Acute coronary insufficiency in most cases is the main cause of myocardial pathologies and further sudden death, it is important to detect it in time and start treatment. It is especially necessary to undergo a diagnosis of the disease for patients who are at risk, suffering from coronary artery disease.

IMPORTANT! The sooner action is taken, the longer the patient will not die, and he will also have a higher chance of avoiding sudden death.

The main method for determining coronary insufficiency is hardware coronary angiography. This research method allows you to accurately determine the location of damage and narrowing of the coronary artery. The results of coronary angiography allow the doctor to determine the stage of development of the pathology and methods of treatment. Also, to clarify them, an ECG and tests can be prescribed, the results of which are compared with the codes of normal indicators.

With mild stages of the development of coronary insufficiency, it is necessary to change the lifestyle:

  • observe a correct and normalized diet;
  • balance the daily routine so as not to overload the body;
  • when feeling normal;
  • avoid smoking and drinking alcohol;
  • normalize body weight.

More severe cases of narrowing of the coronary artery include the need for medical therapy:

  • antianginal and to prevent heart attacks ("Nitroglycerin", "Verapamil");
  • anticoagulants for blood thinning ("Dicoumarin", "Warfarin");
  • vasodilators (Aptin, Iprazid);
  • a course of lipid-lowering drugs ("Anvistat", "Lipanor");
  • anabolic drugs ("Albumin", "Rikavit").
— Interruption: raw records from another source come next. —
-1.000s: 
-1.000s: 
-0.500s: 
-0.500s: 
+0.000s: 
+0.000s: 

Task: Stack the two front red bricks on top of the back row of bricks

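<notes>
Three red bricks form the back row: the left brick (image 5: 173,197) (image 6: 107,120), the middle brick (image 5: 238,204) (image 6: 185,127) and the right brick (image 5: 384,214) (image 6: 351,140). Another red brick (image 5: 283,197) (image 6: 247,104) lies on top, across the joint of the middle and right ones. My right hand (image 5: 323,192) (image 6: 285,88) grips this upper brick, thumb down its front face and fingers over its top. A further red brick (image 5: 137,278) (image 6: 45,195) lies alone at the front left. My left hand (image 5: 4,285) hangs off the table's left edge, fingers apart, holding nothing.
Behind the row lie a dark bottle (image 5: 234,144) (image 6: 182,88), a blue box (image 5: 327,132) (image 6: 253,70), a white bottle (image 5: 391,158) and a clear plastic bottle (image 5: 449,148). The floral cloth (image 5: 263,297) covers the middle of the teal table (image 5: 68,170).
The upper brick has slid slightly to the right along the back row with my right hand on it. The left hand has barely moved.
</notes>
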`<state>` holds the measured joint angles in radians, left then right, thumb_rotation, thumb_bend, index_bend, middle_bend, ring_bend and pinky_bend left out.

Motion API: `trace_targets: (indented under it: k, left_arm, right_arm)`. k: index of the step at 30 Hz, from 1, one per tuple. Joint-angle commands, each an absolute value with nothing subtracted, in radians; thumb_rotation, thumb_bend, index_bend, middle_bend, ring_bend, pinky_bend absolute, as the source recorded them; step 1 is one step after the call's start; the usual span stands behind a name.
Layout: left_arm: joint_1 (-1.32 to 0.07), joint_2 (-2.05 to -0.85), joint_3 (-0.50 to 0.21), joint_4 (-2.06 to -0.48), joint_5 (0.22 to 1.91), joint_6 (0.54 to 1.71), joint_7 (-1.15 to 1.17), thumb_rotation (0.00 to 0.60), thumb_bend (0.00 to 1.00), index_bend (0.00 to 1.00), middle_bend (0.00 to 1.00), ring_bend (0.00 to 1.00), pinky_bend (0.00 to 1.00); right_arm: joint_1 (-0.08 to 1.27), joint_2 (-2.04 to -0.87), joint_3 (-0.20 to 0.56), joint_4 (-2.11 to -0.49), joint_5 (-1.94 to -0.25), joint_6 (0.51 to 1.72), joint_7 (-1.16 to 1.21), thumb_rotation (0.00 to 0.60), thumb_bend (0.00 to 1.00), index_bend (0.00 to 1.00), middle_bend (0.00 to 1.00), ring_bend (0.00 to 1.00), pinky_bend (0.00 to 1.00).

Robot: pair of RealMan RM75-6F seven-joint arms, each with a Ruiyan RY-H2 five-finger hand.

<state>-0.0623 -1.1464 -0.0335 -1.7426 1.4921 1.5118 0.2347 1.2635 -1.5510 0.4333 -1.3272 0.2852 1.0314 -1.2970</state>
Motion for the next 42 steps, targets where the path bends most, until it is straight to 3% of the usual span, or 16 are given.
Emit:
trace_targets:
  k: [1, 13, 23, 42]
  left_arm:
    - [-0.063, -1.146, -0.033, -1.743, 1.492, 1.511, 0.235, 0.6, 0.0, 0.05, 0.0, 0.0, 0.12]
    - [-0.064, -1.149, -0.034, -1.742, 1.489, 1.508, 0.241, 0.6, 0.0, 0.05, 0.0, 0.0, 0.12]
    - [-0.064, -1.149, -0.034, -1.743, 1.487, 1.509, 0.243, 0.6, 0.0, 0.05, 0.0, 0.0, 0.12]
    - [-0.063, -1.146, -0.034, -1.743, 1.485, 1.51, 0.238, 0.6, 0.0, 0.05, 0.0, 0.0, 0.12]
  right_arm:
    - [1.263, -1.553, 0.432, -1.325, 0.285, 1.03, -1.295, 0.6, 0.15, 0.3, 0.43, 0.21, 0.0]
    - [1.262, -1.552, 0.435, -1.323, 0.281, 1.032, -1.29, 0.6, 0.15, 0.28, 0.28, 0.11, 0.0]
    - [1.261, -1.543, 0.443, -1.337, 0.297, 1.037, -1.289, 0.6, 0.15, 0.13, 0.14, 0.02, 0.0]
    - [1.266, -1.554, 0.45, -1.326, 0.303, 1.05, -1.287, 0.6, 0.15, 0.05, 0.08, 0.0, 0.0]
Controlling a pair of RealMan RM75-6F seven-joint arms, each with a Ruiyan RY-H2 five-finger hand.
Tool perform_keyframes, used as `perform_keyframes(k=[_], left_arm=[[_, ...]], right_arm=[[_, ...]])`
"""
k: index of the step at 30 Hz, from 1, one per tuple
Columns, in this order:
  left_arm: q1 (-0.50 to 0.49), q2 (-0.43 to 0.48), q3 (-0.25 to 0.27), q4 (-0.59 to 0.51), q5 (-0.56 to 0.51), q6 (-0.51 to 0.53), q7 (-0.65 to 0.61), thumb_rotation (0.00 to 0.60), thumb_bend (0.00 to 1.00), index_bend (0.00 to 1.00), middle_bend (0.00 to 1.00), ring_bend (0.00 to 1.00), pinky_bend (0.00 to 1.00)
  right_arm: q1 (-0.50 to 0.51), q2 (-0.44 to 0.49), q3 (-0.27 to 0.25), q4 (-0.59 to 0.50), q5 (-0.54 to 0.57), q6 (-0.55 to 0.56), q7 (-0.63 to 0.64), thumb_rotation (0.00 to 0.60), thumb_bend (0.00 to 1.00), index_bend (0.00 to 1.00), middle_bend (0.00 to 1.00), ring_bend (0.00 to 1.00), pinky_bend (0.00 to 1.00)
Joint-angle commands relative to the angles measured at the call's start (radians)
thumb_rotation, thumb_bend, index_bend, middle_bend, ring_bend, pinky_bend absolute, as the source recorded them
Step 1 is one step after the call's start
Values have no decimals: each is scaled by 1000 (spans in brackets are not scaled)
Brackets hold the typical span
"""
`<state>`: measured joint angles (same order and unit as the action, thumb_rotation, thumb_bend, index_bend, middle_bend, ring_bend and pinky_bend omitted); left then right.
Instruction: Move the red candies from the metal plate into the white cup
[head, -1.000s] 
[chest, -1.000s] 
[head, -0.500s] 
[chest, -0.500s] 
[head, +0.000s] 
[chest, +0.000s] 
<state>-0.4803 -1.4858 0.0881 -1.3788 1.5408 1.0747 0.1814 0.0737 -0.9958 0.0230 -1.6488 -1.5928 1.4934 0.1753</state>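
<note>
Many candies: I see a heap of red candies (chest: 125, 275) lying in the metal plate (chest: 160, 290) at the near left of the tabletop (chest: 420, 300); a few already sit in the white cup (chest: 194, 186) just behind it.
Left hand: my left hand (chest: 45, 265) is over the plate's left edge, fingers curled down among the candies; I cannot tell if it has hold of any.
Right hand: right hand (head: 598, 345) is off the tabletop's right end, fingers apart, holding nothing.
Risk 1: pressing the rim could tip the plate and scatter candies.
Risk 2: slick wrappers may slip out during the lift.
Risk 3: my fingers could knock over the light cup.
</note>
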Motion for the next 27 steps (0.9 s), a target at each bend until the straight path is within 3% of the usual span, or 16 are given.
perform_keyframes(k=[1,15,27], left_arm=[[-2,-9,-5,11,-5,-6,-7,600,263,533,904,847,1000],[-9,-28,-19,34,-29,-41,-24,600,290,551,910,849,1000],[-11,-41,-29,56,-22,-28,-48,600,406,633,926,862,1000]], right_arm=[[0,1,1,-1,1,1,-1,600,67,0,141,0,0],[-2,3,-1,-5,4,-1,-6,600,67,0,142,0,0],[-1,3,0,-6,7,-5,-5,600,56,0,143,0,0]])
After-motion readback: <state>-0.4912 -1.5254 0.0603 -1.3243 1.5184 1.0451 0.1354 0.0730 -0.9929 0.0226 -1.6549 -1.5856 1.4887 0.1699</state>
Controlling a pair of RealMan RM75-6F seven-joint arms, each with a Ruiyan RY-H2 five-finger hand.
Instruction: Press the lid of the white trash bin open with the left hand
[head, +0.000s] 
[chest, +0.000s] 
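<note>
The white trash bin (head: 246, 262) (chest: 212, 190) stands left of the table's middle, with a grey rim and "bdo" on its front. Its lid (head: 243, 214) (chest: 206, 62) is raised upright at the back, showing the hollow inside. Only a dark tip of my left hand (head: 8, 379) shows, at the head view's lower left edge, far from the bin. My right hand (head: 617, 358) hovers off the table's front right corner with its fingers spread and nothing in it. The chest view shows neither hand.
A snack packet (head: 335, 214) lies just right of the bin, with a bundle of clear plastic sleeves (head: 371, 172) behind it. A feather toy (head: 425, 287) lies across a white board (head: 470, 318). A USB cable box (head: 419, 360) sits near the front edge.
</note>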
REFERENCE! To expand the coronary arteries and subsequently restore the blood supply to the heart muscle, a surgical method such as coronary artery bypass grafting is used.

Prevention

  • Avoid smoking and drinking alcohol;
  • reduce weight to normal (in the presence of obesity) and gain weight in case of insufficient weight;
  • regularly engage in sports as much as possible the load of the body;
  • change the diet, minimize the amount of fat, cholesterol and salt consumed, increase the amount of fiber in the daily menu;
  • control blood sugar and cholesterol levels;
  • maintain blood pressure within normal limits.

A healthy lifestyle and the exclusion of possible risk factors help to stabilize the state of health, prevent the development and complications of heart disease and VCS.

Conclusion

Sudden coronary death is a reversible process with timely first aid and subsequent resuscitation in a hospital setting. It is almost impossible to foresee an attack of VCS, but there is a chance to protect yourself and prevent a pathological condition, which is facilitated by the observance of preventive measures and timely diagnosis of heart diseases.